Henderson had heard that before. Patrolling the streets for the Los Angeles Police Department, he had arrested more than 500 kids: burglars, rapists, drug dealers, robbers. "Hook and book" had become his motto. "I thought juvenile hall was where they belonged."
But he had begun a new assignment the year before: visiting schools for the Drug Abuse Resistance Education program, talking to children about gangs and drugs. And in every class, he met boys like Terrance: aimless kids destined to drift into trouble, all energy and audacity. Bit by bit, boy by boy, he was coming to another point of view.
So he didn't take Terrance into custody, at least not in the LAPD sense of the word. That turned out to be a momentous decision for both the boy and the officer.
"Nothing to do?" Henderson said. "Come with me."

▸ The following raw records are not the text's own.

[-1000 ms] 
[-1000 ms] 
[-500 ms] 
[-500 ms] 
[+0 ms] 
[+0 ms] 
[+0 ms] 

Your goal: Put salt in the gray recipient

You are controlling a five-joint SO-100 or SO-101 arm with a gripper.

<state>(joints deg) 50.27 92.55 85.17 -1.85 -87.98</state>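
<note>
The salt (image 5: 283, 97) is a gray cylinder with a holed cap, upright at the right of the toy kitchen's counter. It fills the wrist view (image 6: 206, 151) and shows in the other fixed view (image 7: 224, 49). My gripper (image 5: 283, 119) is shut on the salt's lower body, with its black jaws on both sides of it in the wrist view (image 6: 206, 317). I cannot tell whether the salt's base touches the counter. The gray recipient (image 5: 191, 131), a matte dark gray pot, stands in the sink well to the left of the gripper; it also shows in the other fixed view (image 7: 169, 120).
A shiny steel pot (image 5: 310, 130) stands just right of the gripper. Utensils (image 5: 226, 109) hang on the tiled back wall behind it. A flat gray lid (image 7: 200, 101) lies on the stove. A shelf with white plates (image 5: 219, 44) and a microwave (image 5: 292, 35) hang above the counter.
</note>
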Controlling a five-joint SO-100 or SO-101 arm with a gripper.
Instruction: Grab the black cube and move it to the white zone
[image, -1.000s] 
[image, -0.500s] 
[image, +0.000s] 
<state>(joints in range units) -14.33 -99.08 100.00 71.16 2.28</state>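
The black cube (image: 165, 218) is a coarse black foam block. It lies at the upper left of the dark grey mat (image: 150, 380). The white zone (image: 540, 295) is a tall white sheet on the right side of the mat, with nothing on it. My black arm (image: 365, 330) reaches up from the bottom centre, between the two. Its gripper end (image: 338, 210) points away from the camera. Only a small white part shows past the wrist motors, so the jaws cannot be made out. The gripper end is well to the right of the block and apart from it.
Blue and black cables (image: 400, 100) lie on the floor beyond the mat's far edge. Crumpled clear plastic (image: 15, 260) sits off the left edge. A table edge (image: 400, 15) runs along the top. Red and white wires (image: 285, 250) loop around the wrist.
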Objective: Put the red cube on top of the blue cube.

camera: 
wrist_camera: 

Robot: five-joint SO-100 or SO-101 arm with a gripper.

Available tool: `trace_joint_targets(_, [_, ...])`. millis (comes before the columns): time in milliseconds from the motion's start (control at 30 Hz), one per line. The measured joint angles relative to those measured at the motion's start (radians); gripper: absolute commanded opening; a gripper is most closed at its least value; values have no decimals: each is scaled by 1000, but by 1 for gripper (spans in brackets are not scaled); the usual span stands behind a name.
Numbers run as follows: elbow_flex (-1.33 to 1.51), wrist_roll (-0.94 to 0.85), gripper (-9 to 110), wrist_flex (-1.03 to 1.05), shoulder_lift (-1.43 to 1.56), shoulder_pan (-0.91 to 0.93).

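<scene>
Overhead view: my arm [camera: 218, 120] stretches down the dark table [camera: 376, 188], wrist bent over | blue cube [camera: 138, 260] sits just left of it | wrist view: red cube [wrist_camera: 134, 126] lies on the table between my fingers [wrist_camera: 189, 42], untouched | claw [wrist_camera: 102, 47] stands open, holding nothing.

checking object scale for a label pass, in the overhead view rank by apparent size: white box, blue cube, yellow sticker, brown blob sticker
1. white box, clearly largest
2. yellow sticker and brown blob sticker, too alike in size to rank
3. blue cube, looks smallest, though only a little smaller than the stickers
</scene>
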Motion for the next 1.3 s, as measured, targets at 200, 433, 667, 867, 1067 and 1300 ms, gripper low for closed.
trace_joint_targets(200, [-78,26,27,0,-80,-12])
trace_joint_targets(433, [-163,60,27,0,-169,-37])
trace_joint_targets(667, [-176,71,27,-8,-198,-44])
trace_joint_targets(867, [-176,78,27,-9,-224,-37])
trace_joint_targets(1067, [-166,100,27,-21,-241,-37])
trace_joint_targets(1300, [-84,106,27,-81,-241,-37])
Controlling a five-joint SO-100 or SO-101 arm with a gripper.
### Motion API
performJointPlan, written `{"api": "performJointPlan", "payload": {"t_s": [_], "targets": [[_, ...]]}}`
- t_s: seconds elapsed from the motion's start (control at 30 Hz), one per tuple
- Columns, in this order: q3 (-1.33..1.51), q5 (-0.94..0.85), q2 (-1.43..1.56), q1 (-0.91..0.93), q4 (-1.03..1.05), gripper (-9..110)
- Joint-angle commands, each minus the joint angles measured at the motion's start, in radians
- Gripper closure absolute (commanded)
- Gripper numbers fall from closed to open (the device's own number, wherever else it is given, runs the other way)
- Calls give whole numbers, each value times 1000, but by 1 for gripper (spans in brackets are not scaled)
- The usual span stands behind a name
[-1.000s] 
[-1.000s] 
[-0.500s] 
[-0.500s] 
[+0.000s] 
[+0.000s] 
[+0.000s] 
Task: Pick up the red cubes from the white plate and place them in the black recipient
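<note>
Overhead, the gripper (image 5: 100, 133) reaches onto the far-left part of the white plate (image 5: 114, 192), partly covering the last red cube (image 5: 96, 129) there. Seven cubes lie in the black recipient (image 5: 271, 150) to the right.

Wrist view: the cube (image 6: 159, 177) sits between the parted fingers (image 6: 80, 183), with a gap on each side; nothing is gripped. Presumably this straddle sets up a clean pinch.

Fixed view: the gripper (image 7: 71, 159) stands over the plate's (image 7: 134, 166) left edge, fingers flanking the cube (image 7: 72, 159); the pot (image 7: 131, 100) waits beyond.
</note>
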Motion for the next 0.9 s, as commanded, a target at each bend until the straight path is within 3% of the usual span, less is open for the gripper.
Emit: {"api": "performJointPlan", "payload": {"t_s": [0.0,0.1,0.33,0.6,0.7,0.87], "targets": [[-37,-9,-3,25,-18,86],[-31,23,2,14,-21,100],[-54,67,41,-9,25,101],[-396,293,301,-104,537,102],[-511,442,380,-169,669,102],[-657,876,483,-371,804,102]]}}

He led the boy to the football field. Henderson had recently taken over his nephew's Pop Warner team, because the coach had quit unexpectedly. Already he had loaded it with boys he met on his rounds of inner-city schools.
Terrance shook his head when Henderson asked him to join the squad. His mother wouldn't let him, he said. The family had just spent six months in a shelter for the homeless. There was hardly money for groceries, much less football.
So when practice ended, Henderson drove the boy home and made his mother an offer he had made to other mothers: He'd pay the fees if she would let him join. Like the others, she signed up her son. She was 25 and single, with four children and problems of her own. She knew she needed help with her burly, hard-headed oldest child.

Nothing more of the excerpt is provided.